• **DESCRIPTION OF THE TASK**: Gather every line below where "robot" appears.
---------- MATERIAL PROVIDED
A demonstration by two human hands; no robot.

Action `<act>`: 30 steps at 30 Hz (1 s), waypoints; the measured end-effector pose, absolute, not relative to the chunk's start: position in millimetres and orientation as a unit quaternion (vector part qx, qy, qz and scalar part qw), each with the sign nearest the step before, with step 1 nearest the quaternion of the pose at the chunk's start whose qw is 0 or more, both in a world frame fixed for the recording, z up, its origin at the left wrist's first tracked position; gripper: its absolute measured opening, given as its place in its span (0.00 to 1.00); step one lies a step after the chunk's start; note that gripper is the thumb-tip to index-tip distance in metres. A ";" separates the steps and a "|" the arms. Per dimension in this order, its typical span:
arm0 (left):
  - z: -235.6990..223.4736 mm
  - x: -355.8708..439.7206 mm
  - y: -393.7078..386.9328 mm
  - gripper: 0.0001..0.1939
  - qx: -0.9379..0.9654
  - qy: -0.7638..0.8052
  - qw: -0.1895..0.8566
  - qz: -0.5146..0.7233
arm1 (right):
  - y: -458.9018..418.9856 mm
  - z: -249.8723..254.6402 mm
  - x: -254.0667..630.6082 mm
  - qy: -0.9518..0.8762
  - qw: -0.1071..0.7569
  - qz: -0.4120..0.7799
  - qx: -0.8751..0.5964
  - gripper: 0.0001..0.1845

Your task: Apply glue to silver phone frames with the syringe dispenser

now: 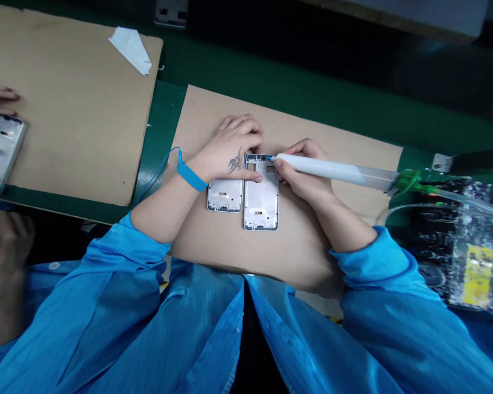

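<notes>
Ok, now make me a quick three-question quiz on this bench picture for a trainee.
1. Multiple choice: what does the right hand hold? A) a screwdriver B) a white tube with a green fitting C) a pair of scissors
2. True or false: a blue wristband is on the left wrist.
3. Short answer: how many silver frames lie on the brown sheet under the person's hands, and how do they lie?

Key:
1: B.
2: True.
3: Two, side by side: the right frame, with the thumb of the left hand over it, and the left frame, partly hidden by that hand.
</notes>
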State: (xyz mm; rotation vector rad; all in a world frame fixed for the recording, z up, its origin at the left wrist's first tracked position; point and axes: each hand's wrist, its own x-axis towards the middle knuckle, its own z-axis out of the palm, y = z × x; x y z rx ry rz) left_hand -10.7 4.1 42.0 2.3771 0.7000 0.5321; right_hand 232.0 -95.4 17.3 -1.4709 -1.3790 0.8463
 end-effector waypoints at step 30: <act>43.1 -9.4 4.5 0.28 0.894 0.264 0.302 0.198 | -97.0 24.7 231.5 -0.584 0.438 0.355 -0.584 0.34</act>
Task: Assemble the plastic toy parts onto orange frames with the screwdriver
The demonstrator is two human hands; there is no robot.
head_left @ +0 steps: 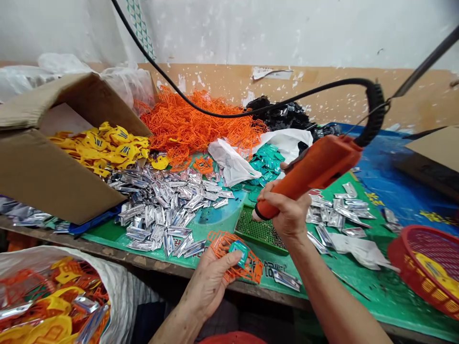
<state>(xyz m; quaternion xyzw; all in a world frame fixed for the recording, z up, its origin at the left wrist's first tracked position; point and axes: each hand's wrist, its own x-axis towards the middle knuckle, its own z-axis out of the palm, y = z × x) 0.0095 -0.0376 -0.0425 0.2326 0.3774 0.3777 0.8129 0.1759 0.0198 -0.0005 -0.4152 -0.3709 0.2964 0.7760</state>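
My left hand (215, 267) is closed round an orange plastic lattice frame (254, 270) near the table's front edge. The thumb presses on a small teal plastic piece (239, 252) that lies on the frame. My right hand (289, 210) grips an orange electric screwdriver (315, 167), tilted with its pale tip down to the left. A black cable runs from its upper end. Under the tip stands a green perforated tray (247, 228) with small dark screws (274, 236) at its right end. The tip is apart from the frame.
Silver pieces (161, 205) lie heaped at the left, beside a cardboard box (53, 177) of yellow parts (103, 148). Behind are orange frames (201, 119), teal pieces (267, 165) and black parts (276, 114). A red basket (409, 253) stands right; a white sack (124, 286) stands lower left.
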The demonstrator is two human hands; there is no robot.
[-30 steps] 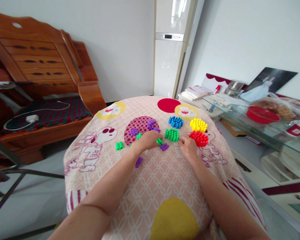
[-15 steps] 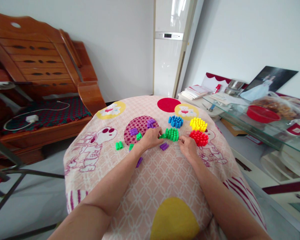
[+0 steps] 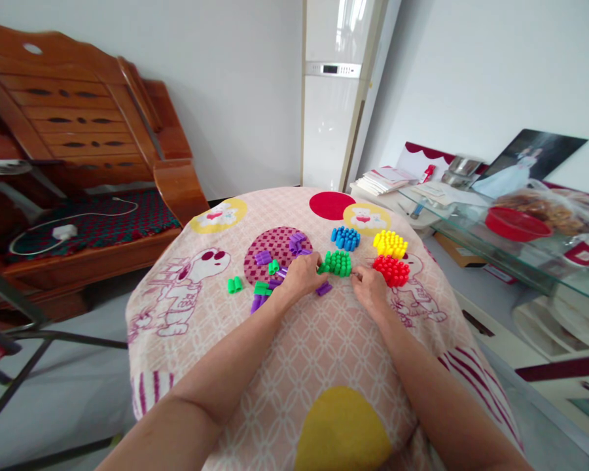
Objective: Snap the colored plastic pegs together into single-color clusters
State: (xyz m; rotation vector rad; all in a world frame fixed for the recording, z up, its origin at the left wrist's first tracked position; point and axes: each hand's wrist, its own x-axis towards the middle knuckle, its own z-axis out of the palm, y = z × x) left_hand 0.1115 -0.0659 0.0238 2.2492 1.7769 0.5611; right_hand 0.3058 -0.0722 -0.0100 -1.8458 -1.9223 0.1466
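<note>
A cluster of green toy building blocks [image 3: 338, 263] with rounded pegs stands between my two hands. My left hand [image 3: 302, 275] is closed at its left side, with a bit of green block showing at the fingertips. My right hand [image 3: 370, 288] has its fingers drawn together at the cluster's right edge. Beneath my left hand lies a purple block [image 3: 324, 288]. Loose purple blocks [image 3: 263, 258] and a green block [image 3: 234, 285] are scattered to the left. Behind the green cluster is a blue cluster [image 3: 345, 239]; yellow [image 3: 391, 244] and red [image 3: 391, 271] clusters sit to the right.
A patterned cloth covers the round table [image 3: 324, 353]. Beyond its right side stands a glass shelf [image 3: 461, 226] with papers, a red bowl [image 3: 516, 224] and a plastic bag. A wooden bench [image 3: 78, 140] is at the left, a tall white cabinet unit [image 3: 331, 124] behind.
My left hand has turned and come slightly nearer and lower, partly covering the purple block and uncovering others on its left. My right hand has stayed in about the same place.
</note>
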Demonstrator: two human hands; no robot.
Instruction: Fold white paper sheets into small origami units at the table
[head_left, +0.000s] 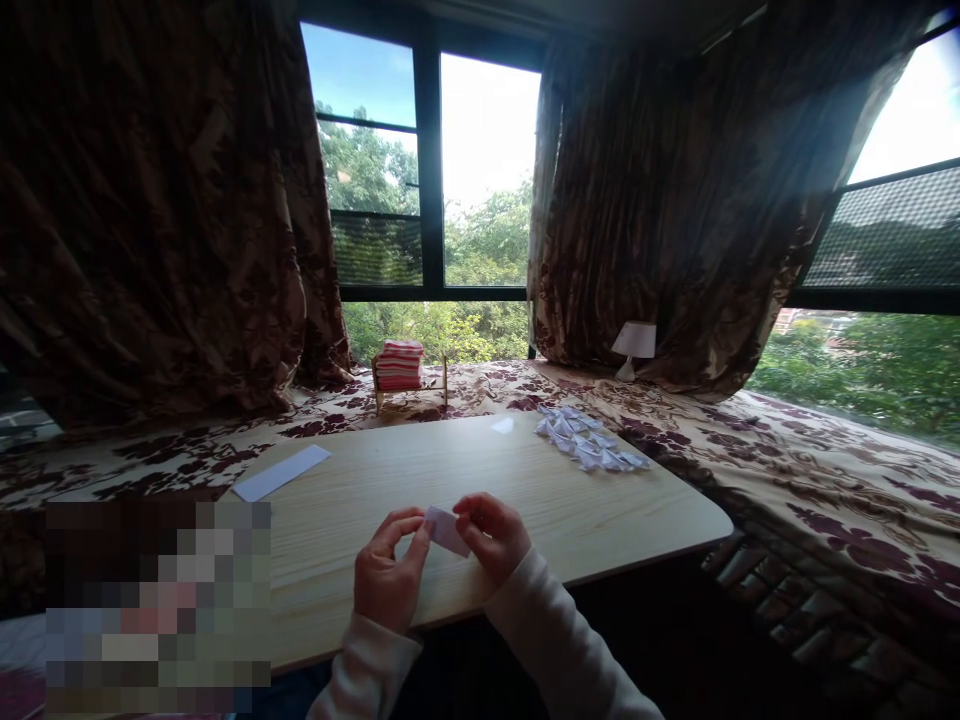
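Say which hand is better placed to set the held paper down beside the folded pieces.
Right, most likely. The right hand is at the right end of the white paper, nearer the folded paper pieces on the table. The left hand pinches the left end, farther from them.

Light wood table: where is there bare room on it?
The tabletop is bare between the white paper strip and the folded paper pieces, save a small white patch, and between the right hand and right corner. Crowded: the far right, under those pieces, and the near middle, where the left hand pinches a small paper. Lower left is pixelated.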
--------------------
• **SOLUTION**:
A demonstration by two human hands; no robot.
The demonstrator is two human hands; there is no robot.
The demonstrator is two human hands; there is no robot.
Demonstrator: two human hands; no robot.

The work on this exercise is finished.